How SaaS CFOs Can Be Collaborative Guides To The Enterprise

When the pandemic hit, it wasn’t uncommon for younger, digital-native businesses to be in a much better position than other organizations that had been built upon legacy systems and manual workloads. In a work-from-home environment, technological-savvy companies like Software-as-a-Service (SaaS) firms often didn’t face the same pains of having to migrate to digital platforms to cope with a work-from-home environment.

That doesn’t mean that, for companies like B2B SaaS firm LogicGate, there wasn’t any disruption at all. But according to the firm’s Chief Financial Officer and Chief Operating Officer Kevin Jacobson, the biggest impacts the coronavirus had on back-office operations were in how the company interacted with its business customers.

“We had a handful of customers across a range of industries reach out to us with an honest perspective of, ‘I’m experiencing some temporary challenges right now,'” Jacobson told PYMNTS in a recent interview.

Before the coronavirus crisis hit, he noted, LogicGate embraced the spirit of collaboration across the enterprise. But as a result of the pandemic, the need for such collaboration grew and expanded outside the walls of the organization itself.

Overcoming Accounts Receivable Pains

While LogicGate itself is a digital-first company — and pays its vendors electronically — many of its corporate customers pay for services via paper check. It’s one of the most common pain points that emerged from the pandemic as professionals are no longer able to enter their offices to receive and process those payments.

This was also one of the biggest changes that Jacobson said was made within the company, which worked with some of those check-paying customers to migrate them to ACH payments.

While igniting change in payment behavior has been an especially difficult hurdle for the B2B payments landscape to overcome, Jacobson said that simply asking was often a successful tactic.

“We actually found a lot of traction just by asking and making it easy,” he said. “We gave clear messaging and clear instructions as to how they could set ACH payments up, and articulated the benefits, so people could make their own decisions.”

He also proposed that the pandemic likely helped to drive that shift on the customers’ accounts payable end, with many businesses similarly struggling to step into workspaces to cut and mail out paper check payments.

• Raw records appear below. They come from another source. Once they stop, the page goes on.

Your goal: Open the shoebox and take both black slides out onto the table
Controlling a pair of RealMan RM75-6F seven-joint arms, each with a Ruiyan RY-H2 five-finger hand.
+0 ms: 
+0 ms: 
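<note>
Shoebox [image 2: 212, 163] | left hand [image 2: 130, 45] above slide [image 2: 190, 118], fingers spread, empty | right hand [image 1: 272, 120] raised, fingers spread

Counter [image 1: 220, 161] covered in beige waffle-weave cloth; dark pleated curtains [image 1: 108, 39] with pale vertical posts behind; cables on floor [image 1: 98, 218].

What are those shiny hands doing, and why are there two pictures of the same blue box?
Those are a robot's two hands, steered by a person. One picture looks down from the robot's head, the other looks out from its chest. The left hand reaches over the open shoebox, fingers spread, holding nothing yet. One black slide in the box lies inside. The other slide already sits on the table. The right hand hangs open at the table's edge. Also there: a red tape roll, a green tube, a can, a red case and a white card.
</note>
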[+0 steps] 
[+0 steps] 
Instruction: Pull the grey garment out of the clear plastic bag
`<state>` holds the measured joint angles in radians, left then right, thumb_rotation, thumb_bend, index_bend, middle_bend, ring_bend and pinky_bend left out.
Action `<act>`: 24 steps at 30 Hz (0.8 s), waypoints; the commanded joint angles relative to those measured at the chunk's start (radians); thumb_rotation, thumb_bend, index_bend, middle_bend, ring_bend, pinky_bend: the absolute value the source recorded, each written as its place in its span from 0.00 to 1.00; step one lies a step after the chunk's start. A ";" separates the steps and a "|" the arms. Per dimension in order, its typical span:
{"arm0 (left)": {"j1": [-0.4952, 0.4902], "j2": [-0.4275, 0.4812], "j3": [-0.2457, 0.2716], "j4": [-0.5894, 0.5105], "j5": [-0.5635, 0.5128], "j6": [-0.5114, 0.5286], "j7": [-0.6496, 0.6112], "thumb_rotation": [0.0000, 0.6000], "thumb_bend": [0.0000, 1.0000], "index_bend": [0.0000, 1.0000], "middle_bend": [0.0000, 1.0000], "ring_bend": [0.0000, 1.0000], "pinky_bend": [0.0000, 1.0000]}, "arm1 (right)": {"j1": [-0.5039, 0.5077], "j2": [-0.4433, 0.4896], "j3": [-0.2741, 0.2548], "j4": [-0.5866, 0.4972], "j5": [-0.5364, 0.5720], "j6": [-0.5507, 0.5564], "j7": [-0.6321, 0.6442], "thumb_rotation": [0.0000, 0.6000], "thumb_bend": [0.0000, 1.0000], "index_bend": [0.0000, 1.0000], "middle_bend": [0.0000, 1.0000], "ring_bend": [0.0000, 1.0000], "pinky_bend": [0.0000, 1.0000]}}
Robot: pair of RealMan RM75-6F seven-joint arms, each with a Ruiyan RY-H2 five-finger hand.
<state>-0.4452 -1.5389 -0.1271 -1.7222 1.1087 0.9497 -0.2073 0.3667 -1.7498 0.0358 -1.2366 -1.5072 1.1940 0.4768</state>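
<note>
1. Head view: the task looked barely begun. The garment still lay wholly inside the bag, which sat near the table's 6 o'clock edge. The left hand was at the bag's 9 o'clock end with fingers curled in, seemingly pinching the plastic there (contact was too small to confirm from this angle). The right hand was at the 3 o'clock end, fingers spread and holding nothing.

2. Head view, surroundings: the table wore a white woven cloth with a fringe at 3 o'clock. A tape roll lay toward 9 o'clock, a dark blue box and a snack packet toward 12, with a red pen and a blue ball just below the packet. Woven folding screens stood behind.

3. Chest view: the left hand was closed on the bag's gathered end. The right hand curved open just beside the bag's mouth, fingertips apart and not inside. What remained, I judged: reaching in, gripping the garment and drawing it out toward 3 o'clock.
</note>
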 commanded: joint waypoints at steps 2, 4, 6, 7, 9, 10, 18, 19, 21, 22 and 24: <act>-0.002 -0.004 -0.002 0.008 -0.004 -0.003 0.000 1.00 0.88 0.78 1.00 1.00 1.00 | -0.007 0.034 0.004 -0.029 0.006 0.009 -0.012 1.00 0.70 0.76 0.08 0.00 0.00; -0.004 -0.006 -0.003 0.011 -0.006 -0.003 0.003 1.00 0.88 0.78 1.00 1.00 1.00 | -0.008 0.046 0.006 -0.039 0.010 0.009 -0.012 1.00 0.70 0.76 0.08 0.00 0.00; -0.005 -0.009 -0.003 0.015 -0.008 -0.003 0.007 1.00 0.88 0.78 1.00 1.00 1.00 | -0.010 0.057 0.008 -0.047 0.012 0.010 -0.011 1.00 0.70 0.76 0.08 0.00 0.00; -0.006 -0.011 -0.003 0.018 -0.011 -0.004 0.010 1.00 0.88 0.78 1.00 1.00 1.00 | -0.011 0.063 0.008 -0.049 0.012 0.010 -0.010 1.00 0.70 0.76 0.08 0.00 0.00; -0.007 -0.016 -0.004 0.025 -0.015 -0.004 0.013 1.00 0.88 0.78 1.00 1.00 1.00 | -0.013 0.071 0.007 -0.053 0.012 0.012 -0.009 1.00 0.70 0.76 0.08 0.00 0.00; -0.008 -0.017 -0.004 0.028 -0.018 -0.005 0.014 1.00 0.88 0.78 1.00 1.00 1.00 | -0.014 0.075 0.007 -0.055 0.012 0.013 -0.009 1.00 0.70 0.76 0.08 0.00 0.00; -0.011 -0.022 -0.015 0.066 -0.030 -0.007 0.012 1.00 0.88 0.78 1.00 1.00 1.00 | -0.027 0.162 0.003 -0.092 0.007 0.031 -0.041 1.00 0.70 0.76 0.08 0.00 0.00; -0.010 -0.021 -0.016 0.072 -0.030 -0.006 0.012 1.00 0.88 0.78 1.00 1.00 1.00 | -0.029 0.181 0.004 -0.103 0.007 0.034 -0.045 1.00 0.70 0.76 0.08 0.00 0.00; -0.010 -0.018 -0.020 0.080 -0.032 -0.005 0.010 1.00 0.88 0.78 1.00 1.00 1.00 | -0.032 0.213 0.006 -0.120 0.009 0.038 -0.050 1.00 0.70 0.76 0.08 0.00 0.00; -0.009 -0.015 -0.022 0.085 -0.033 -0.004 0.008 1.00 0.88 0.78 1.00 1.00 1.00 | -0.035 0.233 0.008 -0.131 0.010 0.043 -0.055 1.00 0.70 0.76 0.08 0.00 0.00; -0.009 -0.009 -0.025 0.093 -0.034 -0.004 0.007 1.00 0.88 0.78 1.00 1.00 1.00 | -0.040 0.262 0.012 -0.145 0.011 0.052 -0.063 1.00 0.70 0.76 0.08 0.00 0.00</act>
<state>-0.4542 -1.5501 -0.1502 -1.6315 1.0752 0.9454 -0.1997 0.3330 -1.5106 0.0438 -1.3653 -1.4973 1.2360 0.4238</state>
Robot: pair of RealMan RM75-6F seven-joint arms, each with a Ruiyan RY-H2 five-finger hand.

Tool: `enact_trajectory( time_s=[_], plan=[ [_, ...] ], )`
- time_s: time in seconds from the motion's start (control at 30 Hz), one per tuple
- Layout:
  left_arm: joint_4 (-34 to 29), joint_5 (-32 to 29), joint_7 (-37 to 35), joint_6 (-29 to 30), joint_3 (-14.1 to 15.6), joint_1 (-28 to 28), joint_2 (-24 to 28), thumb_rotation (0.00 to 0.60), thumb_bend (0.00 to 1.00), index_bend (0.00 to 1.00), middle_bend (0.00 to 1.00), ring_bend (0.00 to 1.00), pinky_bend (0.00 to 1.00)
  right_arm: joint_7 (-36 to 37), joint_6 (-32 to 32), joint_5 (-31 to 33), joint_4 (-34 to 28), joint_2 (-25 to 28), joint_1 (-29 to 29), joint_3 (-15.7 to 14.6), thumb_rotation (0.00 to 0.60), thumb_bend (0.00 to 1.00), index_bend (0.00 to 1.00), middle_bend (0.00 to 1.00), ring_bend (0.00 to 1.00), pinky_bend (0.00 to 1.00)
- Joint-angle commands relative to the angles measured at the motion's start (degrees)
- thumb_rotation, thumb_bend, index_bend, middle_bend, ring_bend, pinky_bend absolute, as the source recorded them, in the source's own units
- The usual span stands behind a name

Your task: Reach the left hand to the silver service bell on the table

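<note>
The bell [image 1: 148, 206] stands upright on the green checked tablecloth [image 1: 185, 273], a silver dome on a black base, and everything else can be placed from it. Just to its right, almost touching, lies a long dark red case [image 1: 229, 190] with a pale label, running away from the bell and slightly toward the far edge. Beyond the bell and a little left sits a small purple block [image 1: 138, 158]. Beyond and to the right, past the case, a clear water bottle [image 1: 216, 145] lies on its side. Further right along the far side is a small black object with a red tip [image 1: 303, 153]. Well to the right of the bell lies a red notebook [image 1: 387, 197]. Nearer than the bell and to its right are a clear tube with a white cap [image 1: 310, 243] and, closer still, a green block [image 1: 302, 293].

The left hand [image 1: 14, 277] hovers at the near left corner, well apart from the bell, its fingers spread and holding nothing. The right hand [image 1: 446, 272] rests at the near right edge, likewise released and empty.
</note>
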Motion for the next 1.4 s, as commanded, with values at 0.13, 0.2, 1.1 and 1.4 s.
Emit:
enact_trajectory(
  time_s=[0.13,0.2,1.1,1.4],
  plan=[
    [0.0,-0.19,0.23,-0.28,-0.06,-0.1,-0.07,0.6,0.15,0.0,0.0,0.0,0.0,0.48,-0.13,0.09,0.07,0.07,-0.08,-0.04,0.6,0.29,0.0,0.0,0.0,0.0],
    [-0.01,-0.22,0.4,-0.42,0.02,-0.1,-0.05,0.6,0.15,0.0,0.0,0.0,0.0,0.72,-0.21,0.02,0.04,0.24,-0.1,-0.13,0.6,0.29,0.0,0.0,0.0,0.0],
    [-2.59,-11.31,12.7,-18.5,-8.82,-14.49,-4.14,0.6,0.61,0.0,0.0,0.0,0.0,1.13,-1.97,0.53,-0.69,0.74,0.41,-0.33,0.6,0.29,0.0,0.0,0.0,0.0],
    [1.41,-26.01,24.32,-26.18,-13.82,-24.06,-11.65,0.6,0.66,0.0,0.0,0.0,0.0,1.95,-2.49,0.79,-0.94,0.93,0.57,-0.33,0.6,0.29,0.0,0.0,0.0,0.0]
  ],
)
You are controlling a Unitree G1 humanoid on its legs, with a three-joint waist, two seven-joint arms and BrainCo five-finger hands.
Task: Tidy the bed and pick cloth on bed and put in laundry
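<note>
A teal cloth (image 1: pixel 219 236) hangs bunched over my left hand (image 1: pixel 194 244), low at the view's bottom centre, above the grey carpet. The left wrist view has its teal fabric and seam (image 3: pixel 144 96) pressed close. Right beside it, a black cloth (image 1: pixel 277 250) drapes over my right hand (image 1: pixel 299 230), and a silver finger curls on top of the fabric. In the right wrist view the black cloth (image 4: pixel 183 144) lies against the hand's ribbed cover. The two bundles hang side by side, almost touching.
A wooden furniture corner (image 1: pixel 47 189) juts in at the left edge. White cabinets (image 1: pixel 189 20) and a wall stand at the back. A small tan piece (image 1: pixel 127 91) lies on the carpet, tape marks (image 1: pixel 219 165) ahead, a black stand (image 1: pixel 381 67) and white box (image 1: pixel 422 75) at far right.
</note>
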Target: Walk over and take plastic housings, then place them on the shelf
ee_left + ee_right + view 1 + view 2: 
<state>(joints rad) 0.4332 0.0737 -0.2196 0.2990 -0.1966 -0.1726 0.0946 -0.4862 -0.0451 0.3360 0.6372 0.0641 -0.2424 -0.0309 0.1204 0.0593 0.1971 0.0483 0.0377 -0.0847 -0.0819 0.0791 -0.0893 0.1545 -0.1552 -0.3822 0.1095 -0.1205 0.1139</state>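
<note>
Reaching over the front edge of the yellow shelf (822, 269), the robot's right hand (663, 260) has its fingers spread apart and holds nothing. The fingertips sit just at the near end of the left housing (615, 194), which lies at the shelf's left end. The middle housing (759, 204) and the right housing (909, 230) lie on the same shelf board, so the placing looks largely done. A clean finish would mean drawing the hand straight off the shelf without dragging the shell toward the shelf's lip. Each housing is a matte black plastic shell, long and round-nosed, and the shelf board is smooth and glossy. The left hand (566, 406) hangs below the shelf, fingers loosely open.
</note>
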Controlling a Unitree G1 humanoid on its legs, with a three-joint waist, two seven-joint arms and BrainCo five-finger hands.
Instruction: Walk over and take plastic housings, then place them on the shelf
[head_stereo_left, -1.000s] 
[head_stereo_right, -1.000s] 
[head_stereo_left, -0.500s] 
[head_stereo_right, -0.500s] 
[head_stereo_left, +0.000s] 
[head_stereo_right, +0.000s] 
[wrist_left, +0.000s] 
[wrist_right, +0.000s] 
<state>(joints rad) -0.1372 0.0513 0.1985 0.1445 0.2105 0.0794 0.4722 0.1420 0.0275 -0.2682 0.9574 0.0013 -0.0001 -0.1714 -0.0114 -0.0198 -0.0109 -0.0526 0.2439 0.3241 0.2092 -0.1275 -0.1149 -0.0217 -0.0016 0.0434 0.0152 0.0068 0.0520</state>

The SaaS CFO As A Collaborative Leader

Working with clients to adjust payment behavior is just one example of the importance of collaboration to help mitigate the biggest challenges that came about from the pandemic. Working with clients one on one became an important tool, because many business customers themselves faced issues like delayed payments from their own clients, or declining revenues.

“We’re all in this together, and we have to work through it,” said Jacobson.

That collaborative spirit is a key part of LogicGate’s own internal strategy, according to Jacobson, who said the company was well-equipped to manage trends like working from home because of its position as a digital-first company without siloed back-office teams. Rather than a “finance team” and “HR team,” for example, everyone is a part of the same business operations team.

By breaking down those traditional barriers, it’s easier to not only promote cooperation between business professionals in the back office, but to identify how various functions are intertwined.

Further, noted Jacobson, by the sheer nature of the SaaS business model, finance operations are closely related to a range of other back-office workflows like customer acquisition and contract negotiations.

“Software-as-a-Service is essentially a mechanism for financing software,” he said. “The concept of business financial s and the operating nature of the business are, today, more intertwined than they ever have been.”

As such, the CFO can play the role of leader in guiding an organization not only to a resilient financial position, but to a strategic enterprise that is agile and digital-first.

“The mindset that we as CFOs should have is to want to be the change agents in this digital transformation,” Jacobson added.